Cela n’a cependant pas empêché certains biohackers intrépides de l’essayer. Des entreprises comme AgelessRx, une clinique de télésanté axée sur la longévité, vendent explicitement des microdoses de GLP-1 à cet effet, les présentant comme « une nouvelle voie puissante pour promouvoir le bien-être à long terme ».

Certaines recherches suggèrent que les GLP-1 peuvent favoriser un vieillissement en bonne santé en améliorant la santé globale. Il a été démontré que ces médicaments réduisent l’inflammation et le stress oxydatif, diminuent les risques de problèmes cardiovasculaires majeurs, diminuent le risque de cancer et bien plus encore. De telles découvertes ont incité les scientifiques à étudier ces médicaments comme traitements potentiels pour des maladies aussi diverses que la maladie d'Alzheimer et l'arthrite. Certains experts se sont même demandé si les effets systémiques de ces médicaments pourraient ralentir le vieillissement cellulaire et prévenir les maladies chroniques liées à l'âge, ce qui pourrait en faire les premiers véritables médicaments de longévité à arriver sur le marché.

Mais la science n’a pas rattrapé le battage médiatique. Il existe peu de recherches publiées sur le microdosage du GLP-1, bien que certaines équipes l'étudient. Par exemple, une faible dose de l'ingrédient actif d'Ozempic et de Wegovy pourrait réduire les envies d'alcool, ont rapporté des chercheurs l'année dernière dans JAMA Psychiatrie. Et AgelessRx lance un essai clinique axé sur la façon dont le microdosage du GLP-1 affecte la santé et la qualité de vie.

Certaines personnes n’attendent pas les données.
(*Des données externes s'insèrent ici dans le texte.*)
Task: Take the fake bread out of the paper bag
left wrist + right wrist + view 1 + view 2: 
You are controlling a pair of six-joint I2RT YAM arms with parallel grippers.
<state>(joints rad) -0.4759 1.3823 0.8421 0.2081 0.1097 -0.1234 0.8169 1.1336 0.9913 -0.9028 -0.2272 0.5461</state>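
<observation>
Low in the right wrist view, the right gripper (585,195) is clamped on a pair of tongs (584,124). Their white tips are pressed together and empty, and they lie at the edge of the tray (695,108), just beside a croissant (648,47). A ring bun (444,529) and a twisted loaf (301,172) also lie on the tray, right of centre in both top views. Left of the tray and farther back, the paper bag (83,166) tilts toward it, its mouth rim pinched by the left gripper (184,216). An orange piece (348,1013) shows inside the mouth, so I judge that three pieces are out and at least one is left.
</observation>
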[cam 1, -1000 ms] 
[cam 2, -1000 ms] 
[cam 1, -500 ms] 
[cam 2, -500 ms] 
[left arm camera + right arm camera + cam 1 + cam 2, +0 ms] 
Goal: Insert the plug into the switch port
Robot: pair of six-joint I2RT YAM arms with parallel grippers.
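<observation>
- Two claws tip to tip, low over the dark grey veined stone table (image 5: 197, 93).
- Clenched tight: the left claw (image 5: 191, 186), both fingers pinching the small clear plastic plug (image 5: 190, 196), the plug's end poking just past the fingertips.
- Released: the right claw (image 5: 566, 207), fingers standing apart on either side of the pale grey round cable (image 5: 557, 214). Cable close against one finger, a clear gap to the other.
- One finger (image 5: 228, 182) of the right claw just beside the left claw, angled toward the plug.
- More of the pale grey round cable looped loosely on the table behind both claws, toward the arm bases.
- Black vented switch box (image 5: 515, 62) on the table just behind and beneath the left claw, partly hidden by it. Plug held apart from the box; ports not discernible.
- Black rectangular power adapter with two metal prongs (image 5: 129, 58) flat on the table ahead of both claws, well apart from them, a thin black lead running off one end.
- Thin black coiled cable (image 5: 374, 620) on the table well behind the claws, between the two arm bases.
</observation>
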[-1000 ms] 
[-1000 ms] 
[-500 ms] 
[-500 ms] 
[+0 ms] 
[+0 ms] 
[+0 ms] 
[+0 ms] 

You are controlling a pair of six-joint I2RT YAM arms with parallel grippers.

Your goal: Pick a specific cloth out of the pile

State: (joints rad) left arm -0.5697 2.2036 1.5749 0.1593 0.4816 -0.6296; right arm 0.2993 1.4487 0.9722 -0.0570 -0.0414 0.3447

Cela inclut de nombreux patients de Shamsah Amersi, un gynécologue à Santa Monica, en Californie. Amersi discute du microdosage avec tous les patients entrant en périménopause, dit-elle, et environ 60 pour cent de ses patients de plus de 40 ans en utilisent un. Amersi affirme que la majorité des microdoseurs dont elle s'occupe se sentent mieux et constatent des améliorations dans les tests de laboratoire mesurant leur santé métabolique et globale. « Le GLP-1 est l’une des thérapies les plus transformatrices de la médecine moderne », dit-elle, tout en soulignant que ces médicaments ne conviennent pas à tout le monde. Amersi pense que les patients peuvent désormais bénéficier du microdosage, même sans données prouvant son efficacité, s'ils travaillent avec un médecin pour surveiller attentivement leur réponse.

D'autres experts restent prudents. Il n'y a pas suffisamment de données pour confirmer que le microdosage peut vous aider à vivre plus longtemps, déclare Anne Komé, pharmacienne clinicienne du centre médical de l'Université de Caroline du Nord à Chapel Hill, qui a publié une lettre électronique de 2025 sur le microdosage des GLP-1 dans Soins du diabète. Mais cela pourrait aider les cliniciens à optimiser le traitement des patients qui ont du mal à se procurer les médicaments ou qui souffrent de problèmes gastro-intestinaux ou d’autres effets secondaires, dit-elle. Tous les médicaments comportent des risques et des effets secondaires potentiels. Cela ne vaut pas la peine de prendre ce risque lorsque les avantages ne sont pas prouvés, dit Williams. Elle préfère que les chercheurs de longévité se concentrent sur l’alimentation, l’exercice et le sommeil.

De plus, les gens pourraient entrer dans le Far West s’ils achètent des GLP-1 en ligne ou dans des pharmacies de préparation, dit-elle. Ces points de vente ne sont pas aussi strictement réglementés que les grands fabricants de médicaments. Les clients ne peuvent pas toujours être sûrs que le contenu de l'étiquette correspond à celui du flacon. « Économisez votre argent », dit Williams.